Foi na construção de arquétipos porquê os idosos saudosistas, os jovens ousados e as mulheres feministas para a quadra que Christie criou uma obra que sobrevive mesmo 50 anos posteriormente sua morte, em 12 de janeiro de 1976, por razão de uma pneumonia.

Embora escrevesse sobre morte, Christie era feliz em viver —porquê conta na autobiografia que escreveu de 1950 a 1965. Nessa obra, ela celebra suas memórias e a capacidade de lembrar. A ironia é que um suposto lapso de memória rendeu um dos episódios mais notáveis de sua história.

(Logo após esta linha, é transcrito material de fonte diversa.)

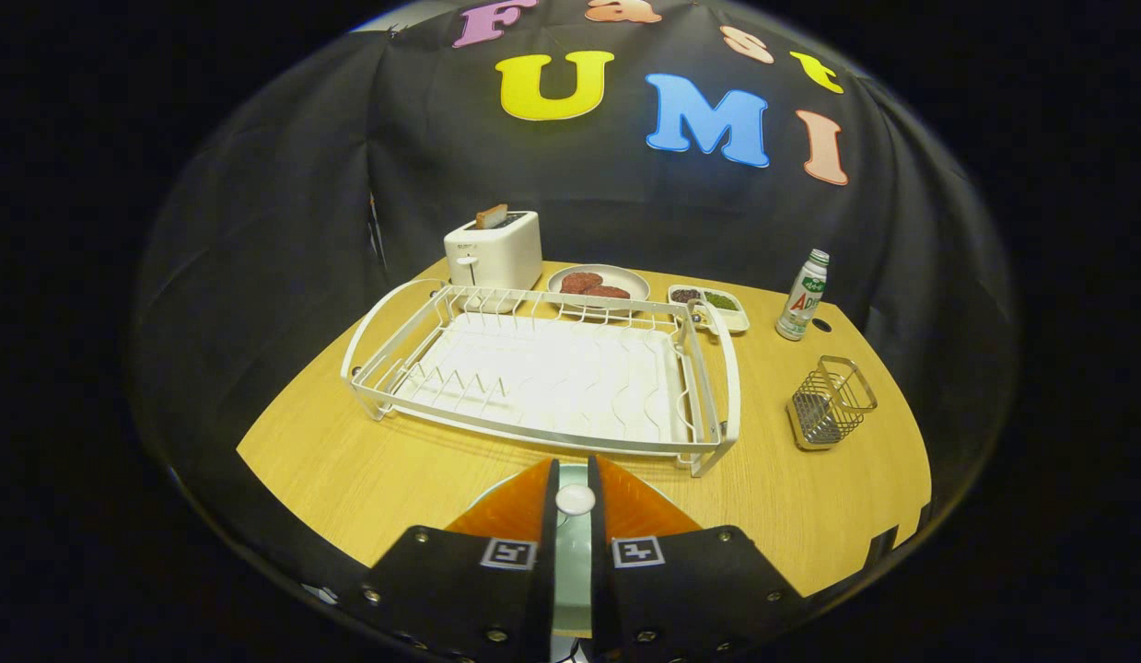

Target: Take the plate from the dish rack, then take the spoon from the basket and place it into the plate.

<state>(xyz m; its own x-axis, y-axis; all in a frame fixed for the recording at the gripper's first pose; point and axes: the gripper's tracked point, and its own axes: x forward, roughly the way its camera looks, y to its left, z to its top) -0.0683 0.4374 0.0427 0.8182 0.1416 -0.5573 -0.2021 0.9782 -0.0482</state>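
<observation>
1. Toaster at the far left of the table, a slice poking out of its slot.
2. Dish rack — white wire, bare, just beyond my fingers.
3. Spoon — pale, its rounded end pinched between my fingers; my gripper is clamped on it, over a pale green plate lying under the fingers.
4. Wire basket stands right of the rack, a bottle behind it.

White spoon pinched between the tongs; pale plate below them; empty dish rack ahead; wire basket beyond-right.
</observation>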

Há quase um século, em dezembro de 1926, a autora desapareceu por 11 dias posteriormente desenredar que seu primeiro marido, Archibald Christie, tinha um caso extraconjugal. Depois de largar seu carruagem em uma estrada, ela foi encontrada em um hotel posteriormente uma procura que envolveu legiões de policiais. A autora nunca comentou o incidente, o que alimentou especulações sem termo.

Hercule Poirot, o icônico detetive belga de bigode, é a maior geração de Christie e também a que ela dizia lhe originar mais incômodo. Cartas da autora revelam seu insatisfação com o personagem pela personalidade arrogante que ela mesma lhe atribuiu.

Suas diferenças com o detetive, porém, nunca a impediram de cevar seu ego. Poirot protagoniza 40 de seus livros, nos quais desvenda todos os mistérios sempre de maneira certeira.

Em “Homicídio no Campo de Golfe”, de 1923, a escritora pôs seu detetive de frente a uma paródia de Sherlock Holmes. O Poirot experiente e calculista supera o Holmes excêntrico e impulsivo de Arthur Conan Doyle, numa disputa em que ambos falam fluentemente a língua do estrelismo.

Além de Poirot, Christie é também lembrada por Miss Marple, uma idosa fofoqueira que, apesar de desacreditada pela polícia, sempre desvenda o transgressão antes de todos. Entre seus investigadores menos celebrados estão ainda o par Tommy e Tuppence, o malandro Parker Pyne e o capitão Arthur Hastings —o Watson de Poirot, porquê ela dizia.